More persistent or severe symptoms may not surface for a decade or more after HIV first enters the body in adults, or within two years in children born with HIV infection. This period of ‘asymptomatic’ infection is highly variable. Some people may begin to have symptoms in as soon as a few months, whereas others may be symptom-free for more than 10 years. During the asymptomatic period, however, HIV is actively multiplying, infecting and killing cells of the immune system. HIV’s effect is seen most obviously in a decline in the blood levels of CD4+ T cells (also called T4 cells), the immune system’s key infection fighters. The virus initially disables or destroys these cells without causing symptoms.

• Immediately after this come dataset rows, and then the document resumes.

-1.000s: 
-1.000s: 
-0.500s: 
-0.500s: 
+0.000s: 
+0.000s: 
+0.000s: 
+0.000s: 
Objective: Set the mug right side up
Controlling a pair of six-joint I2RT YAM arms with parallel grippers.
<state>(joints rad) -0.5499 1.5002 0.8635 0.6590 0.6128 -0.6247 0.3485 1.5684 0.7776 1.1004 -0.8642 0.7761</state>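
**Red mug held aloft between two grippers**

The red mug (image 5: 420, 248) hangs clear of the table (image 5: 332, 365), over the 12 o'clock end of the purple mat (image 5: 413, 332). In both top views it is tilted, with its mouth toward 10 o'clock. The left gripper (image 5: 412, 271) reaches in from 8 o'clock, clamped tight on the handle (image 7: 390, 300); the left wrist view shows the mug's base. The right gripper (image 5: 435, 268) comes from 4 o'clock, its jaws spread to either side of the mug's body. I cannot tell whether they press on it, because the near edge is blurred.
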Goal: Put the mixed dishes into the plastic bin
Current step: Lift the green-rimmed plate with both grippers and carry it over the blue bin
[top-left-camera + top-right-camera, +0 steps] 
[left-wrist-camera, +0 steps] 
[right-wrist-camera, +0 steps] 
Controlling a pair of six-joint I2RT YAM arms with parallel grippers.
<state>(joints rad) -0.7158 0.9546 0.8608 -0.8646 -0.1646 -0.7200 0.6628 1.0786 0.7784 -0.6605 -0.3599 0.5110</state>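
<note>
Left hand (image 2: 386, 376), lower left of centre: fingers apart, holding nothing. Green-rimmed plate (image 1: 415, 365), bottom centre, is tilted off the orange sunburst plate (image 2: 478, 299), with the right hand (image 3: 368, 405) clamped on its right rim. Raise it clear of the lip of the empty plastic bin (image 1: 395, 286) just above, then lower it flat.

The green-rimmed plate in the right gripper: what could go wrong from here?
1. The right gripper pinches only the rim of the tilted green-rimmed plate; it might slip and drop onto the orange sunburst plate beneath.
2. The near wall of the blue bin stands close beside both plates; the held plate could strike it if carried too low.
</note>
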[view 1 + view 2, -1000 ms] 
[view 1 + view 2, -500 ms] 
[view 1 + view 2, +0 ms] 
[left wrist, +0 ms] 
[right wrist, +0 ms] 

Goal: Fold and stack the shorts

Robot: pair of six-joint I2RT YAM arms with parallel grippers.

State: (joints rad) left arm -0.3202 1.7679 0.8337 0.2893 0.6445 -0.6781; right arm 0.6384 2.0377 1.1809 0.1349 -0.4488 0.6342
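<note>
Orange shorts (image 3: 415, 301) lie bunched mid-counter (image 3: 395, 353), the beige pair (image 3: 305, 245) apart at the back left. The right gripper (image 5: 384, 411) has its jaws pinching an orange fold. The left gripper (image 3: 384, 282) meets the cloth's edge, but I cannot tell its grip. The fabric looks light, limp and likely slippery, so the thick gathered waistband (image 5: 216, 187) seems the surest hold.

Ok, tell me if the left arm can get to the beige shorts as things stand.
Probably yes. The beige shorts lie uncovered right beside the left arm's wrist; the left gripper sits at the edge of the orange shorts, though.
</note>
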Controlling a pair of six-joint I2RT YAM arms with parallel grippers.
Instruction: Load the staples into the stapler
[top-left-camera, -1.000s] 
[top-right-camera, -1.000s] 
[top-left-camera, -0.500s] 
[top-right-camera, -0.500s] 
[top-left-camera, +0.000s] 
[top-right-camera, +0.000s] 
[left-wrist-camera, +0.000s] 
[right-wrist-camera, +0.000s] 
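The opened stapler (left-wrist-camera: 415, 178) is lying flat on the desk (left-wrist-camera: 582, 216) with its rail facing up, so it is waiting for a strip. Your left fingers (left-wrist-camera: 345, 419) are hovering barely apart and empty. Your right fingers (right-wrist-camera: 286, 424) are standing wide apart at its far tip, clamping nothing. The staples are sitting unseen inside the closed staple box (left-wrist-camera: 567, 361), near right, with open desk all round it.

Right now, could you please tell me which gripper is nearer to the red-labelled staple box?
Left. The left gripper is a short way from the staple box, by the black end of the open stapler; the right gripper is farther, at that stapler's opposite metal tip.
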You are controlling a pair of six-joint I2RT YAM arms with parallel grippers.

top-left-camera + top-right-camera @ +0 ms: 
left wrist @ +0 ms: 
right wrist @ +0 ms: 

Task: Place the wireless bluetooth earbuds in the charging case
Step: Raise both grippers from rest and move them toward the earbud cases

As the immune system deteriorates, a variety of complications begins to surface. One of the first such symptoms experienced by many people infected with HIV is large lymph nodes or ‘swollen glands’ that may be enlarged for more than three months. Other symptoms often experienced months to years before the onset of AIDS include a lack of energy, weight loss, frequent fevers and sweats, persistent or frequent yeast infections (oral or vaginal), persistent skin rashes or flaky skin, pelvic inflammatory disease that does not respond to treatment, or short-term memory loss.

Some people develop frequent and severe herpes infections that cause mouth, genital or anal sores, or a painful nerve disease known as shingles. Children may have delayed development or failure to thrive.

AIDS

The term AIDS applies to the most advanced stages of HIV infection. Official criteria for the definition of AIDS are developed by the CDC in Atlanta, Ga., which is responsible for tracking the spread of AIDS in the United States.

In 1993, the CDC revised its definition of AIDS to include all HIV-infected people who have fewer than 200 CD4+ T cells. (Healthy adults usually have CD4+ T-cell counts of 1,000 or more.) In addition, the definition includes 26 clinical conditions that affect people with advanced HIV disease. Most AIDS-defining conditions are opportunistic infections, which rarely cause harm in healthy individuals. In people with AIDS, however, these infections are often severe and sometimes fatal because the immune system is so ravaged by HIV that the body cannot fight off certain bacteria, viruses and other microbes.